■ Required action
All of the data needs to come back exactly as written.

■ Records to process
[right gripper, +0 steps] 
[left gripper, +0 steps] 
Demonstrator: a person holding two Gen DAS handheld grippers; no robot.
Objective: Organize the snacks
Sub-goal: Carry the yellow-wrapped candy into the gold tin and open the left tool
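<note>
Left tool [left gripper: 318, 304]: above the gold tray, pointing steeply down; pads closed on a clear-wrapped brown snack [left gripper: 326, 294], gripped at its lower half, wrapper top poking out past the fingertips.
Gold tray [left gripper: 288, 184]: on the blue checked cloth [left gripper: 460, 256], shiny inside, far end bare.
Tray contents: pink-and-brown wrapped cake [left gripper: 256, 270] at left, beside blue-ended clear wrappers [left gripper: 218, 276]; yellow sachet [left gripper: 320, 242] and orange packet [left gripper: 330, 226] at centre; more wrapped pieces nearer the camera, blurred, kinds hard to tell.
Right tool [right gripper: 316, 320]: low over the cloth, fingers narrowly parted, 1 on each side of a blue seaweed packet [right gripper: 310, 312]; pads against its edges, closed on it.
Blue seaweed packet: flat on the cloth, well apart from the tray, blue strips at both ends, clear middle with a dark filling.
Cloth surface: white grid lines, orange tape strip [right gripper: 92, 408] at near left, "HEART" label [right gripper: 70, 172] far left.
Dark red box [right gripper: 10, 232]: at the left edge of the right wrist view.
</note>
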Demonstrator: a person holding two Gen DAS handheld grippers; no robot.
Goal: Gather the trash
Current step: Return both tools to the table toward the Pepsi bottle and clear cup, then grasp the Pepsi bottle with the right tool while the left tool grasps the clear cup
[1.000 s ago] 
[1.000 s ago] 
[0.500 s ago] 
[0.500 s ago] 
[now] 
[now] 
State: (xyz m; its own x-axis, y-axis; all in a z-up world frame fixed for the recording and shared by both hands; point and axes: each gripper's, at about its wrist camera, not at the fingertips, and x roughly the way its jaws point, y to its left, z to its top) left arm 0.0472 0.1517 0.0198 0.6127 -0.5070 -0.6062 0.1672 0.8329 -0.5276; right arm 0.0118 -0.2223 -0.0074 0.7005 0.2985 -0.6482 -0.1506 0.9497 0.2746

■ Reply to the exercise
[right gripper, +0 steps] 
[left gripper, +0 steps] 
Demonstrator: a person holding two Gen DAS handheld grippers; no robot.
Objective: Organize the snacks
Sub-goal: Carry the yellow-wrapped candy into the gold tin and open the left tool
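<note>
Left tool [left gripper: 318, 304]: above the gold tray, pointing steeply down; pads closed on a clear-wrapped brown snack [left gripper: 326, 294], gripped at its lower half, wrapper top poking out past the fingertips.
Gold tray [left gripper: 288, 184]: on the blue checked cloth [left gripper: 460, 256], shiny inside, far end bare.
Tray contents: pink-and-brown wrapped cake [left gripper: 256, 270] at left, beside blue-ended clear wrappers [left gripper: 218, 276]; yellow sachet [left gripper: 320, 242] and orange packet [left gripper: 330, 226] at centre; more wrapped pieces nearer the camera, blurred, kinds hard to tell.
Right tool [right gripper: 316, 320]: low over the cloth, fingers narrowly parted, 1 on each side of a blue seaweed packet [right gripper: 310, 312]; pads against its edges, closed on it.
Blue seaweed packet: flat on the cloth, well apart from the tray, blue strips at both ends, clear middle with a dark filling.
Cloth surface: white grid lines, orange tape strip [right gripper: 92, 408] at near left, "HEART" label [right gripper: 70, 172] far left.
Dark red box [right gripper: 10, 232]: at the left edge of the right wrist view.
</note>
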Demonstrator: a person holding two Gen DAS handheld grippers; no robot.
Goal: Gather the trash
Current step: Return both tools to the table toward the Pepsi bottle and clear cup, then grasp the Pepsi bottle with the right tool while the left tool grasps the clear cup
[1.000 s ago] 
[1.000 s ago] 
[0.500 s ago] 
[0.500 s ago] 
[now] 
[now] 
State: (xyz m; its own x-axis, y-axis; all in a z-up world frame fixed for the recording and shared by both hands; point and axes: each gripper's, at about its wrist camera, not at the fingertips, and x roughly the way its jaws point, y to its left, z to its top) left arm 0.0472 0.1517 0.0198 0.6127 -0.5070 -0.6062 0.1672 0.8329 -0.5276; right arm 0.0118 -0.2223 -0.0074 0.7005 0.2985 -0.6482 -0.1506 0.9497 0.2746

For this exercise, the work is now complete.